• _EXERCISE REQUIREMENTS_
Give only the number of lines in the data that contain the word "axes".

[SOURCE DATA Boundary: Start]

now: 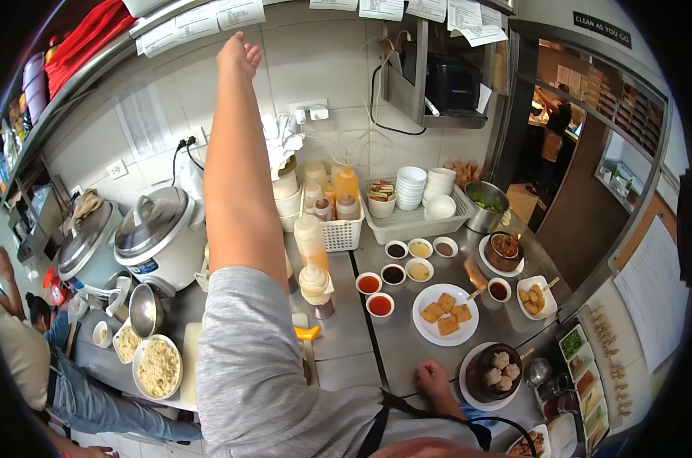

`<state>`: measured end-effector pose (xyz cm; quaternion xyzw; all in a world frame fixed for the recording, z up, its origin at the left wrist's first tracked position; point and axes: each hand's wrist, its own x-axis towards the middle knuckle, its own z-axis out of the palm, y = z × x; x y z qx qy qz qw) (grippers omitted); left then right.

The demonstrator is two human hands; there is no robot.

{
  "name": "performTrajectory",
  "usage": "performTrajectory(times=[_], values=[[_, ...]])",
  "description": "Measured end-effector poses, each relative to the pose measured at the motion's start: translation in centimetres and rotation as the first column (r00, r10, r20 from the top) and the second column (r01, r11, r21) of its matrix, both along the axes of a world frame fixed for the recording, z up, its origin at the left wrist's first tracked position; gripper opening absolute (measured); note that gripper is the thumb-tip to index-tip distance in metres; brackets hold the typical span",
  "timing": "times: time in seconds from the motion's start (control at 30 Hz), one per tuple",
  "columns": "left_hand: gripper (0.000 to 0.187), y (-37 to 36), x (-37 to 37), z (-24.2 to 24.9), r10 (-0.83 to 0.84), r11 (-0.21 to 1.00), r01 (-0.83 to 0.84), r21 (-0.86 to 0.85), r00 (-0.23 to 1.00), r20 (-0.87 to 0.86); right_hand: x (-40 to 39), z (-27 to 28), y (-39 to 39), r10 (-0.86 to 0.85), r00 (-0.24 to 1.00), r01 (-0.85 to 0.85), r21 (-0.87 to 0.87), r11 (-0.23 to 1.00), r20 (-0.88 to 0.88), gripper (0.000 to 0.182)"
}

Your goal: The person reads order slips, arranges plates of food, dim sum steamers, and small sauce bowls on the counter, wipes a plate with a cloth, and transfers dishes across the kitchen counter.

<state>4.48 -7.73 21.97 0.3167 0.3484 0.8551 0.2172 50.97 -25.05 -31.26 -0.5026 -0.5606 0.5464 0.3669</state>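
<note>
My left hand [240, 56] is raised high at the end of my stretched arm, just below the white paper slips [240, 13] on the overhead rail. Its fingers are curled in, and whatever they may hold is too small to make out. My right hand [435, 378] is low by the counter's front edge, closed in a loose fist with nothing visible in it. Beside it stands a plate [472, 395] with a dark bowl of dumplings [503, 372]. Behind it, a white plate [472, 306] holds several fried squares [447, 305].
Sauce cups [379, 305], squeeze bottles [310, 238] and a basket [343, 235] stand on the counter. White bowls [411, 183] sit in a tray [418, 227]. Rice cookers [163, 237] and a rice bowl [157, 366] are left. Another person [94, 397] is at far left.
</note>
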Motion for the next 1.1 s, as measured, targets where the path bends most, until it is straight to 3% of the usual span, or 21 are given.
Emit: performTrajectory(times=[0.2, 0.3, 0.4, 0.5, 0.6, 0.77, 0.87, 1.0, 1.1], values=[[0.052, 0.3, 1.0, 3.1, -0.094, 0.993, 0.08, 0.088, 0.982, 0.161, -0.2, -0.2, 0.2, -0.044, 0.998, 0.044, -0.001, 0.999, 0.043, 0.008], [0.041, 1.3, 0.9, 3.9, -0.075, 0.993, 0.062, 0.102, 0.989, 0.126, -0.1, -0.7, 0.3, -0.063, 0.996, 0.063, 0.006, 0.998, 0.065, 0.007], [0.021, 2.7, 1.1, 3.9, -0.104, 0.967, 0.04, 0.25, 0.964, 0.245, 0.1, -1.2, 0.4, -0.063, 0.995, 0.062, 0.014, 0.998, 0.076, 0.009], [0.018, 2.0, 3.6, 3.1, -0.067, 0.97, 0.02, 0.242, 0.981, 0.185, 0.0, -0.5, 0.2, -0.063, 0.995, 0.063, 0.01, 0.998, 0.076, 0.009], [0.017, 3.6, 4.2, 2.2, -0.162, 0.952, 0.12, 0.283, 0.978, 0.13, -0.2, -0.4, 0.1, -0.063, 0.993, 0.062, 0.011, 0.998, 0.096, 0.009], [0.015, 3.9, 6.0, 2.6, -0.207, 0.964, 0.178, 0.199, 0.969, 0.137, 0.0, -1.8, 0.4, -0.081, 0.978, 0.052, 0.151, 0.987, 0.191, 0.01], [0.016, 7.1, 3.3, 3.7, -0.229, 0.964, 0.217, 0.154, 0.971, 0.064, -0.2, 0.1, 0.0, -0.074, 0.992, 0.077, -0.023, 0.997, 0.1, 0.01], [0.024, 7.6, 3.3, 3.8, -0.258, 0.957, 0.248, 0.15, 0.965, 0.049, -0.3, 0.5, 0.0, -0.083, 0.987, 0.078, 0.036, 0.996, 0.141, 0.011], [0.036, 6.2, 4.1, 2.5, -0.204, 0.97, 0.227, -0.086, 0.955, 0.217, -0.2, 0.6, -0.1, -0.069, 0.983, 0.063, 0.041, 0.997, 0.169, 0.011]])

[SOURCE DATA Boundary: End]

• _REPLY_
2